Sampieri Clara L, Nuttall Robert K, Young David A, Goldspink Deborah, Clark Ian M, Edwards Dylan R
School of Biological Sciences, University of East Anglia, Norwich NR4 7TJ, UK.
Matrix Biol. 2008 Mar;27(2):128-38. doi: 10.1016/j.matbio.2007.09.004. Epub 2007 Oct 4.
The human matrix metalloproteinase (MMP) gene family includes 24 genes whose regulated expression, together with that of four tissue inhibitors of metalloproteinases (TIMPs), is essential in tissue remodelling and cell signalling. Quantitative real-time-PCR (qPCR) analysis was used to evaluate the shared and unique patterns of control of these two gene families in human MRC-5 and WI-38 fibroblasts in response to the protein kinase C (PKC) activator phorbol-12-myristate-13-acetate (PMA). The requirement for ongoing translation was analysed using three protein synthesis inhibitors, anisomycin, cycloheximide and emetine. PMA induced MMP1, 3, 8, 9, 10, 12, 13, 14 and TIMP1 and TIMP3 RNAs after 4-8 h, and induction of all except MMP9 and TIMP3 was blocked by all protein synthesis inhibitors. However, even though all inhibitors effectively blocked translation, PMA-induction of MMP9 and TIMP3 was blocked by emetine but was insensitive to cycloheximide and anisomycin. Anisomycin alone induced MMP9 and TIMP3, along with MMP25 and MMP19. The extracellular signal-regulated kinases (ERKs)-1/2 were strongly activated by PMA, while anisomycin activated the c-Jun N-terminal kinase (JNK) and p38 pathways, and cycloheximide activated p38, but emetine had no effect on the stress-activated mitogen-activated protein kinase (MAPK) pathways. The involvement of the p38 and JNK pathways in the selective effects of anisomycin and cycloheximide on MMP/TIMP expression was supported by use of pharmacological inhibitors. These data confirm that most inducible MMPs and TIMP1 behave as "late" activated, protein synthesis-dependent genes in fibroblasts. However, the requirement of protein synthesis for PMA-induction of MMPs and TIMPs is not universal, since it is abrogated for MMP9 and TIMP3 by stimulation of the stress-activated MAPK pathways. The definition of clusters of co-regulated genes among the two gene families will aid in bioinformatic dissection of control mechanisms.

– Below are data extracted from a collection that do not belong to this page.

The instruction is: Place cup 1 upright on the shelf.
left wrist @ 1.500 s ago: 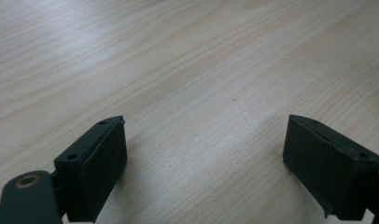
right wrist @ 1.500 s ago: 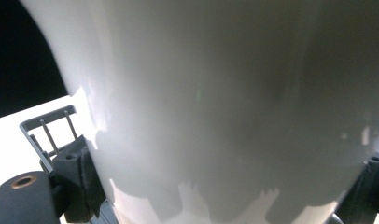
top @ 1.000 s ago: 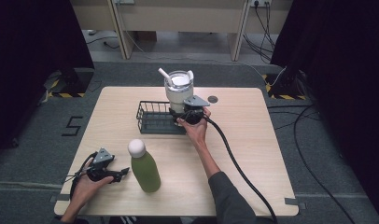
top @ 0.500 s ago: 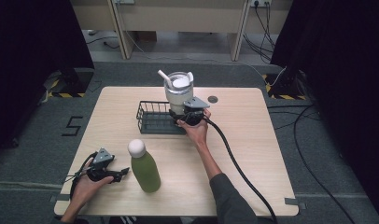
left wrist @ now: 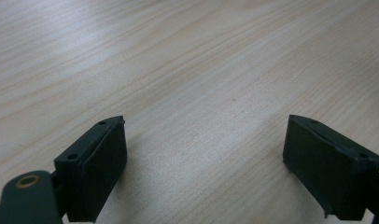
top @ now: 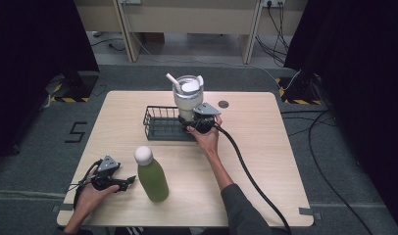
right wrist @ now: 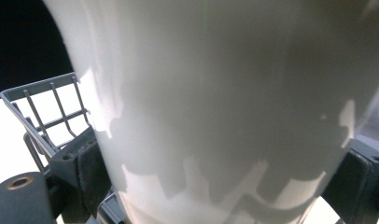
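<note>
1. The right gripper (top: 193, 123) has its two black jaws closed against the lower sides of a tall pale tumbler with a lid, a straw and a side handle (top: 187, 95); in the right gripper view the white wall of the tumbler (right wrist: 225, 102) sits between the pads (right wrist: 92, 170), which press it on both sides
2. The tumbler stands upright at the right end of a black wire basket (top: 162, 122) near the middle of the light wooden table (top: 256, 147); its base appears to be inside the basket or just above its floor, but I cannot tell whether it rests there or hangs in the grip
3. The left gripper (top: 131, 181) lies low over the near left part of the table, jaws wide apart and holding nothing; the left gripper view has bare wood grain (left wrist: 201, 93) between them
4. A green bottle with a round white cap (top: 151, 174) stands upright just beside the left gripper's tips, apart from them
5. My judgement: loading the basket is about half done, the tumbler being at the basket but not yet released
6. What seems left: letting go of the tumbler, then closing on the green bottle and carrying it to the free left part of the basket
</note>
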Tool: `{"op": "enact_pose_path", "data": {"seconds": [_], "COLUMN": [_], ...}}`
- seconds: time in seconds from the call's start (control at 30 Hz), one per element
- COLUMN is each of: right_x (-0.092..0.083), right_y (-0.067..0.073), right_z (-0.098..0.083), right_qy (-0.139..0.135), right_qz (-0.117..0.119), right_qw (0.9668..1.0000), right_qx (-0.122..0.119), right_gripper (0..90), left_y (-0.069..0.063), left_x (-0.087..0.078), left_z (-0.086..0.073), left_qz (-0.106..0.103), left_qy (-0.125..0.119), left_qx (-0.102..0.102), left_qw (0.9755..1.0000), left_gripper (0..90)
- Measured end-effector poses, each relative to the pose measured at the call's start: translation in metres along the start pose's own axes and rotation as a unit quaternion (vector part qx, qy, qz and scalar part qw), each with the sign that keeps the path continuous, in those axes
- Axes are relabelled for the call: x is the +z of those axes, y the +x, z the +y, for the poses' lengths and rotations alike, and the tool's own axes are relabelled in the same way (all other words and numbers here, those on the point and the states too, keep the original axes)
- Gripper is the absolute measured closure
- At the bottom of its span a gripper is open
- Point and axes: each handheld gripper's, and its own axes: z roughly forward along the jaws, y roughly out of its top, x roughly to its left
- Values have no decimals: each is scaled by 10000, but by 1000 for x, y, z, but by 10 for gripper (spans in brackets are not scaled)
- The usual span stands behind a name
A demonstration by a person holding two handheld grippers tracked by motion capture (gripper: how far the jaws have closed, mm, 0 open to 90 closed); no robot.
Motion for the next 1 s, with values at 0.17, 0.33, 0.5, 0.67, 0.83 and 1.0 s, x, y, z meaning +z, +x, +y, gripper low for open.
{"op": "enact_pose_path", "data": {"seconds": [0.17, 0.33, 0.5, 0.67, 0.83, 1.0], "right_x": [-5, -10, -13, -17, -23, -29], "right_y": [4, 5, 4, 5, 5, 4], "right_z": [1, 2, 3, 5, 5, 4], "right_qy": [70, 101, 125, 119, 82, 53], "right_qz": [-170, -192, -174, -170, -152, -118], "right_qw": [9998, 9998, 9998, 9997, 9997, 9996], "right_qx": [28, 7, 26, 100, 161, 239], "right_gripper": [102, 101, 98, 100, 111, 133], "left_y": [0, 0, 0, 0, 0, 0], "left_x": [0, 0, 0, 0, 0, 0], "left_z": [0, 0, 0, 0, 0, 0], "left_qz": [0, 0, -1, 0, 1, 4], "left_qy": [0, -1, 0, 1, -1, -10], "left_qx": [1, 0, 0, 1, -1, -2], "left_qw": [10000, 10000, 10000, 10000, 10000, 10000], "left_gripper": [129, 129, 129, 130, 129, 129]}}
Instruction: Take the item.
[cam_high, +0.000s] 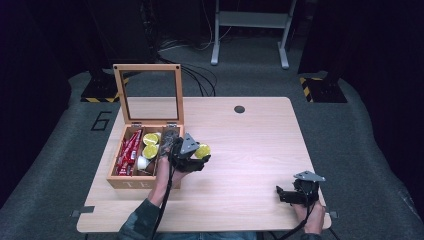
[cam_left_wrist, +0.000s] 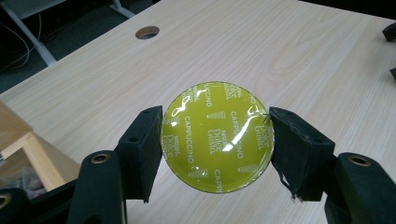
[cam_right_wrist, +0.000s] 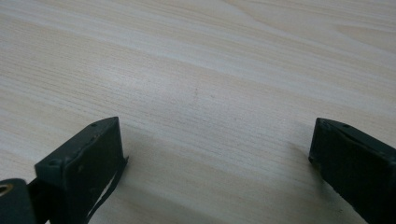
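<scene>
Just beside the wooden box, left claw grips one yellow-green capsule; right claw gapes empty.

- I hold one round coffee pod in my left gripper. My two black jaws press on its sides.
- The pod has a shiny yellow-green foil top with small white words on it. One word says "CAPPUCCINO".
- Its flat top faces up at the camera on my left gripper.
- The pod hangs in the air above the light wooden table, just beside the wooden box.
</scene>
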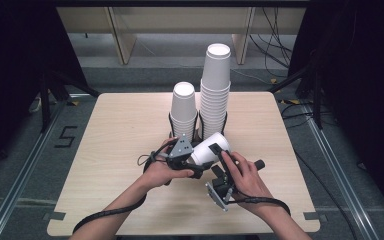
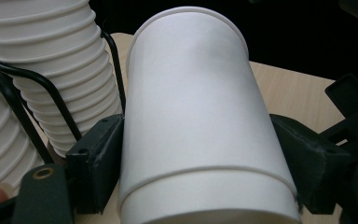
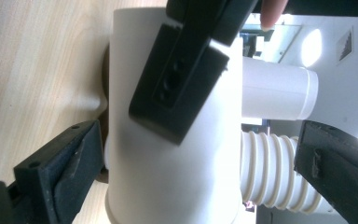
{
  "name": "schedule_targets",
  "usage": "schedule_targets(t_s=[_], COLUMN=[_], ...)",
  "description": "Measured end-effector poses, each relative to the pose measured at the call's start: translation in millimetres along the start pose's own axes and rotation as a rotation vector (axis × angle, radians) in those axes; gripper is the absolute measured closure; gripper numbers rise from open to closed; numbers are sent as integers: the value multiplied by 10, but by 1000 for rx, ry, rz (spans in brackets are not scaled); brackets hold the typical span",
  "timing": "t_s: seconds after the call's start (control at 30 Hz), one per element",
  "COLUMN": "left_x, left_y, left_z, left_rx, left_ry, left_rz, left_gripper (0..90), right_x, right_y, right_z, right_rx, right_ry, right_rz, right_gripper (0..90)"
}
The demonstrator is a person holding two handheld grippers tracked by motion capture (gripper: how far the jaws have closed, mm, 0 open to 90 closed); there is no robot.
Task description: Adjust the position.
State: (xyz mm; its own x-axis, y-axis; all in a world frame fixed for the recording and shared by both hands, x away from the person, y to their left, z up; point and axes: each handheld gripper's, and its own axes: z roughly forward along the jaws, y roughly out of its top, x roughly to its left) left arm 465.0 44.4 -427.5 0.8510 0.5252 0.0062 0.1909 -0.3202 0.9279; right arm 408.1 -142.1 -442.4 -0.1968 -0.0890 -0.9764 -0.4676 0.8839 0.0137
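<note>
left gripper [image 1: 196, 161]: my jaws clamped on a white paper cup [image 1: 209, 148], cup lying sideways above the table [image 1: 105, 150]
right gripper [image 1: 219, 160]: my jaws spread wide around the same cup, pads off it
cup stacks [image 1: 215, 95]: upright in black wire holder, just behind

The rim of the paper cup [image 2: 200, 135] is cut off by the bottom edge in the left gripper view. The lower part of the taller cup stack [image 1: 215, 95] is hidden behind that cup in the high view. Part of the cup wall is covered by the left gripper's pad [image 3: 179, 74] in the right gripper view.
</note>
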Motion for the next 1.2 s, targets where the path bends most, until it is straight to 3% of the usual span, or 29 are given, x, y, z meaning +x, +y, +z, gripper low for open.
schedule_targets(t_s=[0.07,0.1,0.13,0.2,0.23,0.27,0.3,0.37,0.4,0.47,0.53,0.57,0.63,0.7,0.73,0.83,0.87,0.97,1.1,1.2], left_x=[6,10,15,29,35,39,40,43,46,47,52,58,63,65,66,65,70,78,83,81], left_y=[1,-1,-5,-15,-22,-29,-34,-39,-40,-45,-51,-53,-60,-61,-61,-58,-61,-64,-71,-91], left_z=[-4,-6,-8,-15,-16,-18,-22,-36,-43,-56,-65,-68,-70,-71,-75,-80,-76,-72,-92,-97], left_rx=[-9,-15,-18,-14,-17,-23,-25,-35,-38,-49,-54,-51,-53,-54,-57,-54,-57,-69,-76,-85], left_ry=[5,9,11,14,16,20,21,25,27,35,40,42,47,47,53,55,53,54,69,71], left_rz=[-1,-3,-6,-4,-4,-6,-11,-12,-10,-14,-18,-15,-18,-16,-10,0,3,0,-18,-23], left_gripper=[216,215,215,215,215,215,215,215,216,216,215,216,215,215,215,215,215,215,215,215], right_x=[-24,-9,-28,-47,-38,-60,-58,-154,-149,-170,-250,-54,-56,-56,-74,-50,-63,-65,-51,-46], right_y=[-26,-30,-47,-69,-86,-101,-126,-168,-184,-231,-267,-269,-290,-310,-331,-341,-361,-408,-454,-509], right_z=[-38,-36,-64,-93,-113,-131,-137,-136,-149,-169,-160,-196,-203,-202,-194,-207,-198,-185,-163,-140], right_rx=[35,27,45,46,61,70,71,44,63,81,53,98,101,101,101,109,96,77,48,24], right_ry=[20,5,5,-12,-6,-17,-19,-39,-41,-49,-58,-50,-53,-57,-58,-45,-43,-46,-24,-35], right_rz=[-24,12,-4,12,47,39,67,0,34,58,1,324,347,402,403,595,618,763,984,1135], right_gripper=[36,44,49,52,52,53,53,52,52,52,51,50,49,46,43,42,42,36,24,16])
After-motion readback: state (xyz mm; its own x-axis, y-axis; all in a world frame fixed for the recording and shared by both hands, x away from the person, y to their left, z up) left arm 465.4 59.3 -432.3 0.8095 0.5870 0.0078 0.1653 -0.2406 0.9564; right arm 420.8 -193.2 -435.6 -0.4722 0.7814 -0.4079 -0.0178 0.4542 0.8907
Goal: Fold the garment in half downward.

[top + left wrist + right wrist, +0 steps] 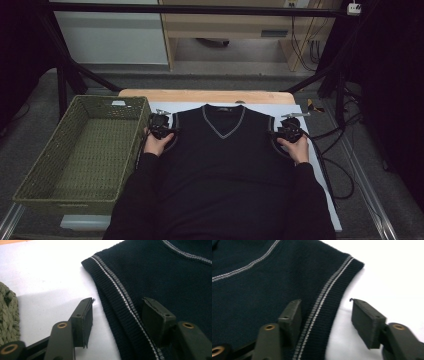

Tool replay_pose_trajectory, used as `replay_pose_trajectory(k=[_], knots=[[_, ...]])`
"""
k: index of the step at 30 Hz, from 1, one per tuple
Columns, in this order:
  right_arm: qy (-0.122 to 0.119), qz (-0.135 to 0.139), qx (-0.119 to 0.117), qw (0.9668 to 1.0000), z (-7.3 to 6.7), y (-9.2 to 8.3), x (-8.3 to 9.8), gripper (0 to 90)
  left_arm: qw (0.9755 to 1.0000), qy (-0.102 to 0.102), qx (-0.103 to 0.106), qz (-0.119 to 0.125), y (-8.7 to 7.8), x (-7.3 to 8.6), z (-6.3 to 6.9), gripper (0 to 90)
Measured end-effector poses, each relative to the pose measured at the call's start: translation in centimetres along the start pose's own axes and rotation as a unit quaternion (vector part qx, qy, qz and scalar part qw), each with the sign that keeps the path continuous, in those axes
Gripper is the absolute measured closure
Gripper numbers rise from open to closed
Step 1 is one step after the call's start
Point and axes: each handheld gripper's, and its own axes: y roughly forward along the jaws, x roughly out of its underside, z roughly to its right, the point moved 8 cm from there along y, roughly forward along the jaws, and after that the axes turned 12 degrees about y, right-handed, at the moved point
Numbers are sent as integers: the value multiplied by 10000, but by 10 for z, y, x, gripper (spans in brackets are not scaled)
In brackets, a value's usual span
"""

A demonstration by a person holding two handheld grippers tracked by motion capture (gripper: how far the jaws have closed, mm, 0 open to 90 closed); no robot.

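Observation:
A dark navy sleeveless V-neck vest [222, 150] with grey trim lies flat, front up, on a white sheet [312, 165]. My left gripper [169, 131] sits low at the vest's left armhole. In the left gripper view its jaws [117, 302] stand apart astride the ribbed armhole edge [117, 290], one pad over the white sheet [45, 272], the other over the knit, neither pressing. My right gripper [276, 134] mirrors this at the right armhole. Its jaws [325, 302] straddle the striped rib [324, 297], likewise apart from the cloth.
A green woven basket [107, 98] with nothing in it stands left of the vest, its wall close to my left gripper [8, 312]. The wooden table edge [205, 95] runs behind the collar. Cables [340, 170] trail off the right side. The person's dark sleeves cover the vest's lower corners.

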Motion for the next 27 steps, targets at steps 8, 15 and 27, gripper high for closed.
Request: replay_pose_trajectory(k=[8,15,27], knots=[[-104,7,-24,9999,-4,1,2,580,9999,-118,82,29,0,-1,3,604],[72,-39,-140,9999,-7,1,2,751,9994,-195,264,60,0,-2,9,772],[391,122,-234,9989,-9,-6,-3,801,9992,-314,227,117,-5,-4,8,806]])
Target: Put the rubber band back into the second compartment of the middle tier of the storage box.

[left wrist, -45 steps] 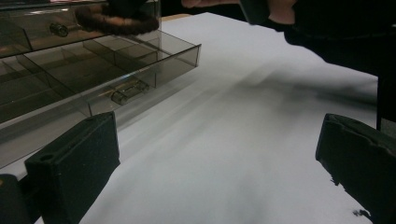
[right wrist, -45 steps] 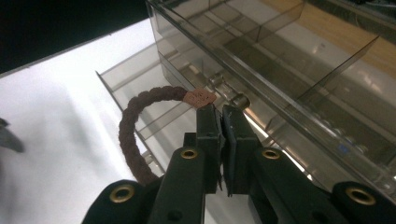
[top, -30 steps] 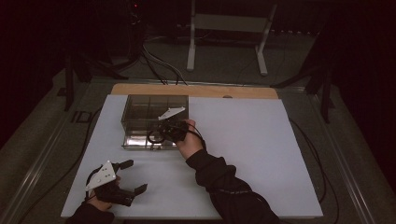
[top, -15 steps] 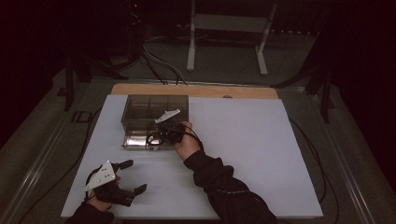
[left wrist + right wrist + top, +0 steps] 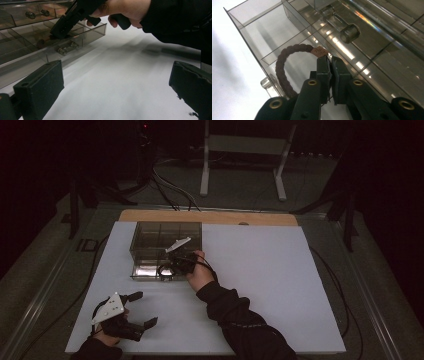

人类基质金属蛋白酶(MMP)基因家族包含24个基因,其表达受到调控,与四种金属蛋白酶组织抑制剂(TIMP)共同作用,在组织重塑和细胞信号传导中至关重要。采用定量实时聚合酶链反应(qPCR)分析,评估蛋白激酶C(PKC)激活剂佛波醇-12-肉豆蔻酸酯-13-乙酸酯(PMA)作用下,人类MRC-5和WI-38成纤维细胞中这两个基因家族共同的和独特的调控模式。使用三种蛋白质合成抑制剂茴香霉素、环己酰亚胺和依米丁分析持续翻译的需求。PMA在4-8小时后诱导MMP1、3、8、9、10、12、13、14以及TIMP1和TIMP3的RNA表达,除MMP9和TIMP3外,所有蛋白质合成抑制剂均能阻断其他基因的诱导表达。然而,尽管所有抑制剂均有效阻断翻译,但依米丁可阻断PMA对MMP9和TIMP3的诱导作用,而环己酰亚胺和茴香霉素对此无影响。单独使用茴香霉素可诱导MMP9、TIMP3以及MMP25和MMP19的表达。细胞外信号调节激酶(ERK)-1/2被PMA强烈激活,而茴香霉素激活c-Jun氨基末端激酶(JNK)和p38信号通路,环己酰亚胺激活p38,但依米丁对应激激活的丝裂原活化蛋白激酶(MAPK)信号通路无影响。使用药理学抑制剂证实了p38和JNK信号通路参与茴香霉素和环己酰亚胺对MMP/TIMP表达的选择性作用。这些数据证实,大多数可诱导的MMP和TIMP1在成纤维细胞中表现为“晚期”激活的、蛋白质合成依赖性基因。然而,蛋白质合成对PMA诱导MMP和TIMP的需求并非普遍存在,因为应激激活的MAPK信号通路的刺激可消除MMP9和TIMP3对蛋白质合成的需求。确定这两个基因家族中共同调控基因的簇将有助于对调控机制进行生物信息学剖析。